The fatigue crack propagation (FCP) resistance and fracture surface micromorphology of poly(vinyl chloride) (PVC) was studied as a function of molecular weight (M), plasticizer content, and residual orientation. With regard to fatigue crack growth, previous studies of the effect of M on FCP were extended and earlier conclusions were verified. In the range of My between 6.0 x 10⁴ and 2.2 x 10⁵, M strongly affected the fatigue crack growth rate (da/DN) at a given stress intensity (ΔK) level and followed the relationship da/dN = Ae^1/M ΔKⁿ. Residual orientation due to processing was found to have a slight, but consistent effect on fatigue behavior, with the greatest FCP resistance occurring when crack growth was perpendicular to the direction of residual chain alignment. The effect of residual orientation on fatigue crack growth was found to be less pronounced at high M.

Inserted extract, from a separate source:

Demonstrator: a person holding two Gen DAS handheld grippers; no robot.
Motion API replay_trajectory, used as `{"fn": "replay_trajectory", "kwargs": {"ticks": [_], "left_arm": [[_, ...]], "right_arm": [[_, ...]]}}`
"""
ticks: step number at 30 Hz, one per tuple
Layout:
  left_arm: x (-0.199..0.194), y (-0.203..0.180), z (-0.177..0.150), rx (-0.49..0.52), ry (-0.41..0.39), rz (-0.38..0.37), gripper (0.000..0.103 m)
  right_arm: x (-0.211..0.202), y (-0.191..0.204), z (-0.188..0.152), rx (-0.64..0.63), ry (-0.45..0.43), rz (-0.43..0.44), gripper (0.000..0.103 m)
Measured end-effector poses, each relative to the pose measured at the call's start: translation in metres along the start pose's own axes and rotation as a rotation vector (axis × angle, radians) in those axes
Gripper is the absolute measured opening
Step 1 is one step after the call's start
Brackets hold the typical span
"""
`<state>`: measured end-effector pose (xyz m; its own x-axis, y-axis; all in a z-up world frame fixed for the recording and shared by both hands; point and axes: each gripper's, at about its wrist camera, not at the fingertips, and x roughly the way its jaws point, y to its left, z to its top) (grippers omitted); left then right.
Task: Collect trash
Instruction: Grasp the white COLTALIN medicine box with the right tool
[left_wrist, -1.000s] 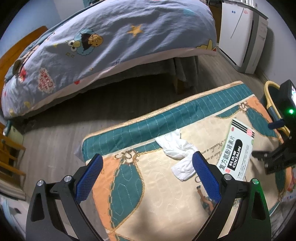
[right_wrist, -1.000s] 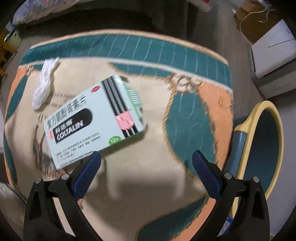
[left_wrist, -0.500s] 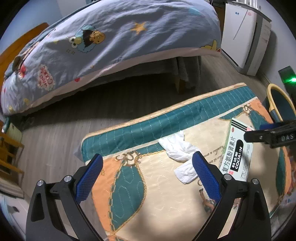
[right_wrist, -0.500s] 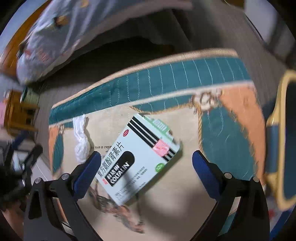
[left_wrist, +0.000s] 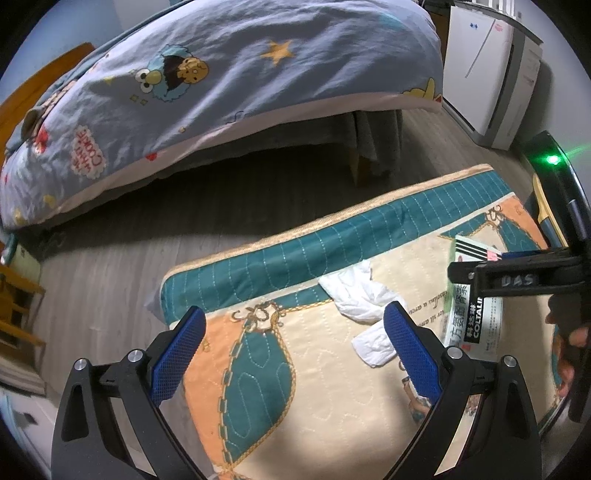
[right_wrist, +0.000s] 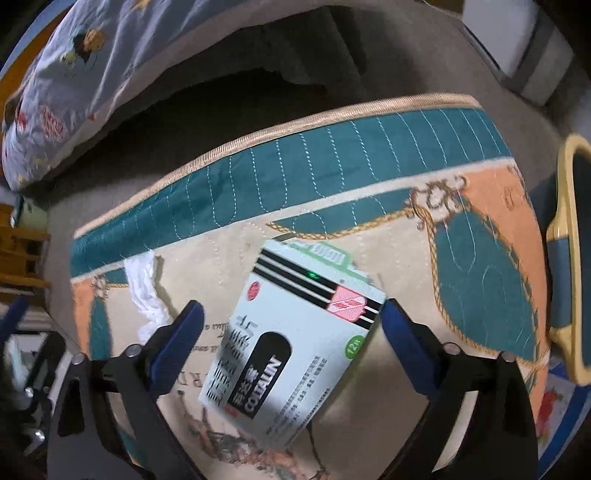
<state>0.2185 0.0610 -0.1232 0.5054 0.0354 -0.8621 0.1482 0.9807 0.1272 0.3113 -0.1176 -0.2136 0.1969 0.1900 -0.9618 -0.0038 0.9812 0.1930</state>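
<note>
The medicine box (right_wrist: 295, 347) is laid flat on the quilted mat (right_wrist: 332, 173), framed by the right gripper (right_wrist: 291, 332), whose spread jaws have just been closing; contact with the right pad cannot be judged. A crumpled tissue (left_wrist: 356, 295) is seen beside the box, behind the left gripper (left_wrist: 295, 350), whose jaws are spread on nothing.

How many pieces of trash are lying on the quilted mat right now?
2. A crumpled white tissue lies near the mat's teal border, and a medicine box lies beside it, between the right gripper's open jaws. More may lie outside the views.
</note>
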Motion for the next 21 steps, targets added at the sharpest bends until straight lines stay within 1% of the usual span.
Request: {"fn": "replay_trajectory", "kwargs": {"ticks": [2, 3, 8, 9, 10, 11, 12, 14, 15, 18, 19, 21], "left_arm": [[0.002, -0.001, 0.001, 0.001, 0.004, -0.001, 0.096], [0.003, -0.001, 0.001, 0.001, 0.006, -0.002, 0.096], [0.006, -0.002, 0.003, 0.004, 0.01, -0.007, 0.096], [0.007, -0.002, 0.003, 0.005, 0.011, -0.007, 0.096], [0.008, -0.003, 0.003, 0.005, 0.014, -0.006, 0.096], [0.009, -0.003, 0.003, 0.005, 0.018, -0.005, 0.096], [0.011, -0.004, 0.003, 0.005, 0.019, -0.003, 0.096], [0.015, -0.006, 0.003, 0.012, 0.024, 0.003, 0.096], [0.017, -0.008, 0.003, 0.018, 0.026, 0.009, 0.096], [0.027, -0.013, 0.001, 0.036, 0.042, 0.03, 0.096], [0.032, -0.015, 0.0, 0.027, 0.058, 0.018, 0.096], [0.039, -0.017, -0.003, 0.006, 0.075, -0.022, 0.094]], "right_arm": [[0.004, 0.004, 0.0, -0.041, 0.0, -0.039, 0.083], [0.007, 0.006, 0.0, -0.063, 0.001, -0.044, 0.083], [0.005, 0.008, 0.004, -0.137, -0.001, -0.035, 0.082], [0.004, 0.008, 0.006, -0.169, -0.006, -0.034, 0.078], [0.002, 0.008, 0.008, -0.197, -0.016, -0.023, 0.076], [0.001, 0.012, 0.01, -0.223, -0.022, -0.022, 0.071], [-0.001, 0.014, 0.01, -0.26, -0.031, -0.028, 0.069], [-0.001, 0.018, 0.01, -0.325, -0.048, -0.048, 0.069], [-0.005, 0.014, 0.009, -0.339, -0.052, -0.051, 0.069], [-0.008, 0.001, 0.005, -0.323, -0.036, -0.034, 0.069], [-0.008, 0.0, 0.004, -0.312, -0.032, -0.029, 0.069], [-0.017, -0.019, 0.002, -0.273, -0.017, -0.014, 0.07]]}}
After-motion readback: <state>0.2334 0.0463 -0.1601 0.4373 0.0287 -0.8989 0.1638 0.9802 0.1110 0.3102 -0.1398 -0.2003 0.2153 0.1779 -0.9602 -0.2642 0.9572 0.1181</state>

Regarding fatigue fracture surface micromorphology, particular attention was given as to how the above variables affected the formation of discontinuous growth bands (DCB's). DG bands, which form on a number of polymeric solids under cyclic loading, represent successive increments of crack extension through a craze zone. As expected, DGB width showed little change in size over the molecular weight range of sample orientations examined, and increased in size with increasing plasticizer content. On the other hand, the cyclic stability of these bands increased markedly with increasing molecular weight, but to a lesser extent with additions of a plasticizer. The internal structure of the bands became more ragged with increasing M, while the addition of a plasticizer re-established the crisp and well-defined micromorphology associated with DG bands in low-M polymers.